To do. Lines in which "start" appears should be pulled from the data below.

Entries shown.
· · ·
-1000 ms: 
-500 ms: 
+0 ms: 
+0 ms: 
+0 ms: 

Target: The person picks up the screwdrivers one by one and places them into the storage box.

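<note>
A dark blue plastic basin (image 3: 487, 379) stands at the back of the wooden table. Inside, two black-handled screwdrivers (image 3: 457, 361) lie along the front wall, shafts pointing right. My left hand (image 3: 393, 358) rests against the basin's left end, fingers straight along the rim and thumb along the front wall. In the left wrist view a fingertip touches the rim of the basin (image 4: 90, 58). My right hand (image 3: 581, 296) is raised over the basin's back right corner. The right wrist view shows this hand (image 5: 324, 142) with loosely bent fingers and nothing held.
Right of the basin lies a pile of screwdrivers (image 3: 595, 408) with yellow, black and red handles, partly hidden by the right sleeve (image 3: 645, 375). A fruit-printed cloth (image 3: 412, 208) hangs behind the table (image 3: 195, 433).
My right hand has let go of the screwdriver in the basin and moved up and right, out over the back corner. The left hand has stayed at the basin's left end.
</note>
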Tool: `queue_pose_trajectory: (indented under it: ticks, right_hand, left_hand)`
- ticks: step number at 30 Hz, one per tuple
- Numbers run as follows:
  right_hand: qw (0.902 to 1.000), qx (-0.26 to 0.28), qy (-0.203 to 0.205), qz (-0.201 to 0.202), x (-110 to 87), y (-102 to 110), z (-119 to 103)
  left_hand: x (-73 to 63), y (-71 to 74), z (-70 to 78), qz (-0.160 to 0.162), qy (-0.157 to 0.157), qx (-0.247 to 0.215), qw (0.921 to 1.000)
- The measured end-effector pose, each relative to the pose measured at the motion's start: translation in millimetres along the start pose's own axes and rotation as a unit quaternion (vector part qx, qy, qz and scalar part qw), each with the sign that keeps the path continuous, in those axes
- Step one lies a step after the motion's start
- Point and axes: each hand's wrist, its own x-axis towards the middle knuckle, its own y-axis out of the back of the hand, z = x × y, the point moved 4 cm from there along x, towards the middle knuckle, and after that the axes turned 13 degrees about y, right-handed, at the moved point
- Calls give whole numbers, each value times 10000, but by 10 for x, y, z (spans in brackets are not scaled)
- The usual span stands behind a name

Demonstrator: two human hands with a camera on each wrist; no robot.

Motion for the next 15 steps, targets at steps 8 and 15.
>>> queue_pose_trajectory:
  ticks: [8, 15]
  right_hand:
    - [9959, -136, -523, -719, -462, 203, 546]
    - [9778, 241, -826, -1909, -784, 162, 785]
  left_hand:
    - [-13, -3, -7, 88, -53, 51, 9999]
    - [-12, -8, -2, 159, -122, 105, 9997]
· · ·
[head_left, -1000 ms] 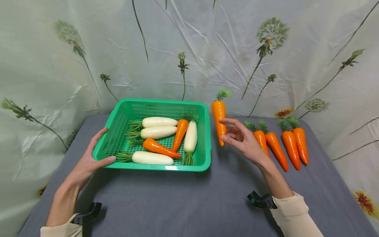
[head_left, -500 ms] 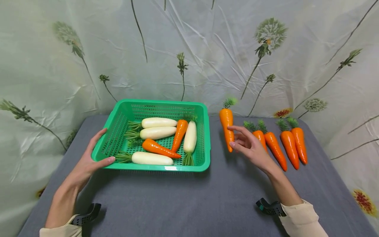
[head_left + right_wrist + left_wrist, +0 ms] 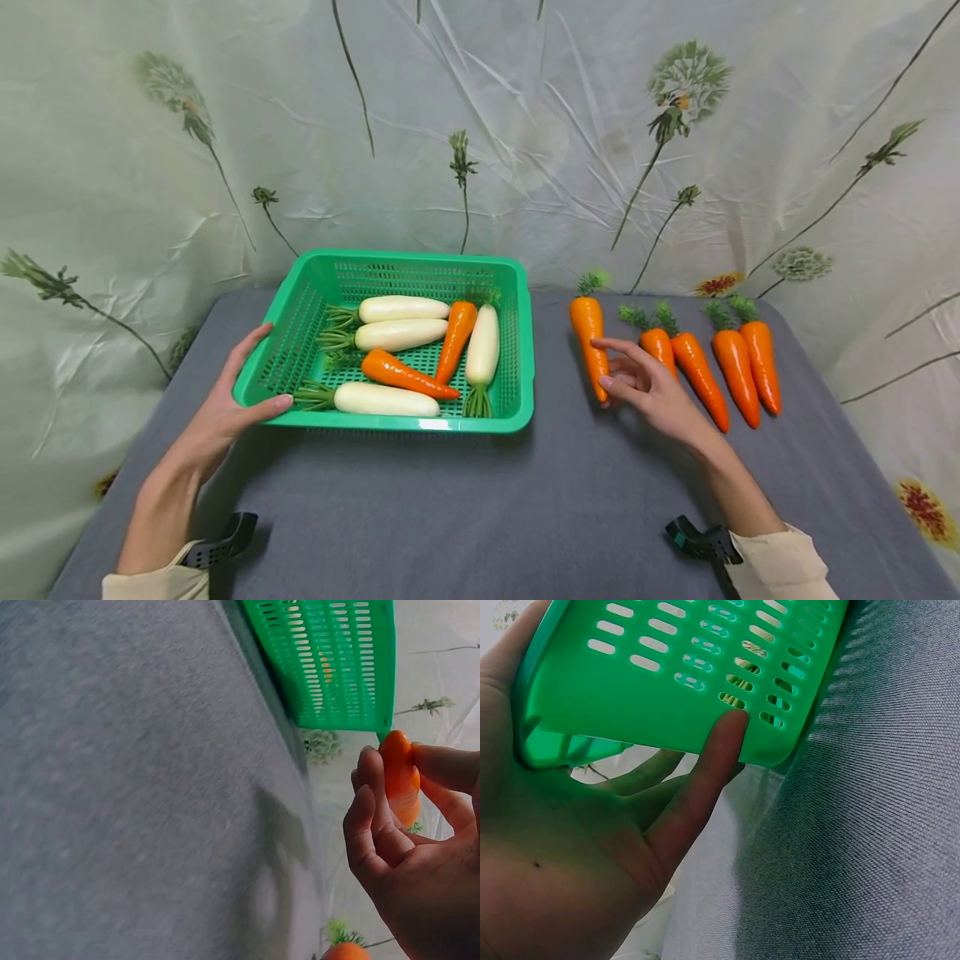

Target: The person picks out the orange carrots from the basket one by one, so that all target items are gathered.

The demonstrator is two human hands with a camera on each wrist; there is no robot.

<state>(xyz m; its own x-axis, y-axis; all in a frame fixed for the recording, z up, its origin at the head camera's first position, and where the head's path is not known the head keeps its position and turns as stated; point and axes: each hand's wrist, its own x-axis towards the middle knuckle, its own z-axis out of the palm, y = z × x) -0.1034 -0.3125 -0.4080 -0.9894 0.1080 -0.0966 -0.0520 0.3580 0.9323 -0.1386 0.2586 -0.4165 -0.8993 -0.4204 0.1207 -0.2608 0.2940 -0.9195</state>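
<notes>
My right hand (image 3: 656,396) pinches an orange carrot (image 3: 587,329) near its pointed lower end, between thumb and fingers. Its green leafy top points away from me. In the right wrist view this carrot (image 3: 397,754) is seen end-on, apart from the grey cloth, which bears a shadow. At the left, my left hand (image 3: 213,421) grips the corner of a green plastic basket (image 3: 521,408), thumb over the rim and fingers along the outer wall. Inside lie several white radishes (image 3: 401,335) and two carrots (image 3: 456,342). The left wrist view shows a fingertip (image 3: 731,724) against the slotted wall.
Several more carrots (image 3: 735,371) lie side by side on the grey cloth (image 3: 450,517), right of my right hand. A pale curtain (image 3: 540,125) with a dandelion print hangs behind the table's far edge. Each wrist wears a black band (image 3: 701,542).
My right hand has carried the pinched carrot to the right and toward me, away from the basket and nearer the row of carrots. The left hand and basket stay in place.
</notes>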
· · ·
Finished task.
- The measured end-effector pose, each relative to the pose measured at the motion's start: translation in millimetres along the start pose's own axes and rotation as a unit quaternion (vector part qx, qy, qz and scalar part qw), each with the sign that keeps the path continuous, in those axes
- Step one lies a step after the motion's start

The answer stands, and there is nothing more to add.